Two metrics without significant differences from Colonisation and Reproduction were excluded from metrics selection (i.e., ‘repeated introductions outside its natural range’ and ‘substantial reproductive failure in native’). Since almost all of the metrics were binary, we also excluded thousand-seed weight from the metrics selection. So the remaining 77 metrics were performed Benjamini and Hochberg correction (BH) and Holm correction (Holm). Finally 30 metrics of the 77 metrics were identified as significant differences by both BH and Holm correction between the invasive and non-invasive plant groups (The top 30 metrics in Table 8), with five of the metrics from colonisation, eight from dispersal, two from morphology and taxonomy, six from reproduction, five from Undesirable characteristics and four from weed history (Table 8).

Table 8 Metrics selected by Benjamini and Hochberg correction (BH) and Holm correction

Optimal predictive model selection

LASSO simulated 100 models with 10-fold cross-validation to assess model accuracy. The optimal prediction model for alien invasive plants in China was identified as having λ = 0.018 and 18 coefficients. This model parameterisation minimised the CV function (Fig. 1), and yielded the minimum CV deviation and maximum dev. Ratio (Table 9). The optimal model could accurately identify 97% of non-invasive plants and 94% of invasive plants in the training set. The 18 predictor variables included in the optimal LASSO model and their coefficients are listed in Table 10. A positive or negative coefficient indicated the metric had a corresponding positive or negative correlation with a plant being scored as invasive. The magnitude of the coefficient represented the degree of correlation. The metric ‘domesticated’ meant it had the highest negative correlation with invasive plant, and the metric ‘allelopathic’ had the lowest positive correlation with invasive plant.

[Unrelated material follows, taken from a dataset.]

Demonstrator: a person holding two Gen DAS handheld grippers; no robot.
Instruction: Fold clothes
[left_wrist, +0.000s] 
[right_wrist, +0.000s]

Table 9 Predictive models simulated by Lasso
Table 10 Predictor variables and the coefficient estimated of the optimal predictive model selected
Fig. 1
figure 1

Different values of lambda and their corresponding values of CV function.  λ: It’s the tuning parameter used to control the degree of compression of the regression coefficients, and the larger the value, the stronger the penalty.  λ cv : The lambda value when minimizing the value of CV function

Prediction outcome of the optimal predictive model

Using the test set, 90% of invasive plants and 75% of non-invasive plants were accurately identified by the optimal predictive model (Table 11). ROC results showed that the prediction outcomes of the model using the test set were significantly higher than 0.5 (P < 0.05), and the area under the curve (AUC) values were 0.925 (Fig. 2).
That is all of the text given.